A group of friends decide to visit a forest on the city’s outskirts, despite the warning and restrictions placed due to a strange moss that has recently invaded the area. The characters play, sing, and display their bodies freely in this place, where reality warps gradually and intertwines with their stories, fantasies, and dreams.
You Made Me See the Sky is a neo-pastoral and queer film where the organic merges with the inorganic. A group of queer people go on an expedition into the heart of the forest, transgressing the limits imposed by the authorities and entering an area contaminated with lichens that grow and expand uncontrollably. Not only do these lichens take over the space, but they also intoxicate the minds of those who touch them. However, the queer touch produces a kind of fusion that feels like a second transgression. The space of the forest being is reclaimed and absorbed by the body, only to become a digital matrix, warm and red, flickering in the dark like a home to return to. (Emilian Lungu)

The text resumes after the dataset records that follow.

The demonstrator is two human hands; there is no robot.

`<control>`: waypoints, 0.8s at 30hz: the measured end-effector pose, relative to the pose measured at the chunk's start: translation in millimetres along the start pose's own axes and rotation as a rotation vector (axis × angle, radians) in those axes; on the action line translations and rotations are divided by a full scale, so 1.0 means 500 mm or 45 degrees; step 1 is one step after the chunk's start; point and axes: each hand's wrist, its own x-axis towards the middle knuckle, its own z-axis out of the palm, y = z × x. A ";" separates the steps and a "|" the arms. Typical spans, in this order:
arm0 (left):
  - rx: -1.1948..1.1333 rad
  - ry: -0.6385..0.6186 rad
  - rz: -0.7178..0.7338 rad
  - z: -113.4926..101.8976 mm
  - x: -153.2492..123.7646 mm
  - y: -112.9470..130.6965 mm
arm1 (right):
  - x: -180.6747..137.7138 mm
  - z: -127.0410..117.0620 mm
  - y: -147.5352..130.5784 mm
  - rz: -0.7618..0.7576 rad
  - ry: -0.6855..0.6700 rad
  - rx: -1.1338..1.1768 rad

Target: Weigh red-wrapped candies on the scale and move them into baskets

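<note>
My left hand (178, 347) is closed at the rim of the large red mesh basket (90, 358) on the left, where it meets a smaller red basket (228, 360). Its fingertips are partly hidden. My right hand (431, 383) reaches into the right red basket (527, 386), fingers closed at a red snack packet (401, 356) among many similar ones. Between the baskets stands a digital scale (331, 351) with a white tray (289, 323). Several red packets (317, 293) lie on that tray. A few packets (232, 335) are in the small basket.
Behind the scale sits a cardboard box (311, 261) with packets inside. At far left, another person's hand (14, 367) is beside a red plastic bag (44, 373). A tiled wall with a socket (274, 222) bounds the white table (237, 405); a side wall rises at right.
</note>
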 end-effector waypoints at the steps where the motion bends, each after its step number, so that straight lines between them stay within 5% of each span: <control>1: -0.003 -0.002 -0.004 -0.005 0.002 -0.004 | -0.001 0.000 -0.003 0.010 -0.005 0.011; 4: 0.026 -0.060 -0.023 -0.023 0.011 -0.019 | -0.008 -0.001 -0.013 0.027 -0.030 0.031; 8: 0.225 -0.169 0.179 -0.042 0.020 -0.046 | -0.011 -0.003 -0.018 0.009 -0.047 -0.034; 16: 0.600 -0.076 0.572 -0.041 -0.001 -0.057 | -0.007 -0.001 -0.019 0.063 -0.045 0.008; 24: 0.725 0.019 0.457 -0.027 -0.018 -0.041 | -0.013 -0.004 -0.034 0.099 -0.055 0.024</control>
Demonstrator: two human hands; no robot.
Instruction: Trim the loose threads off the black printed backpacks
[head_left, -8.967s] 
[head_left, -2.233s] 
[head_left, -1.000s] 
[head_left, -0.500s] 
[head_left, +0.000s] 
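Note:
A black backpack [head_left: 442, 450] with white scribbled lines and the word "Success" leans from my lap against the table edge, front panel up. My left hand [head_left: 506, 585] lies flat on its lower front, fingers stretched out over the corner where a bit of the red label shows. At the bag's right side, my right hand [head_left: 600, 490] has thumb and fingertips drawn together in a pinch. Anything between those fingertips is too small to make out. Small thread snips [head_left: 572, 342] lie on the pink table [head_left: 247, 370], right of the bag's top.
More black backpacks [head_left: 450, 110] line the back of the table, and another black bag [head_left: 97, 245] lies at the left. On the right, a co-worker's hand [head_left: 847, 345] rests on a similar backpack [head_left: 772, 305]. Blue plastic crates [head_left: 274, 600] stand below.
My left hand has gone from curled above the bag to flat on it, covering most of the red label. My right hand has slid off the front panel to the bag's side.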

Luis Esguerra Cifuentes graduated in Audiovisual Communication and Multimedia, and in Social Communication and Journalism from La Sabana University (Bogotá, Colombia). Between 2017 and 2018, he worked as a programming assistant for the Cartagena de Indias lFF (FICCI) and, from 2018 to 2020, he was a programming coordinator at the Bogotá IFF, where he currently works as a programmer. In 2019 he founded the production and distribution firm Bruma Cine. His first experimental short film, Lo Espeso (2018), was screened at international film festivals in Brazil, Spain and Mexico, among other countries. The Night Shatters My Shadows (2020), has been presented at festivals including the 42nd Havana FF and the Twelfth UNAM IFF (FICUNAM).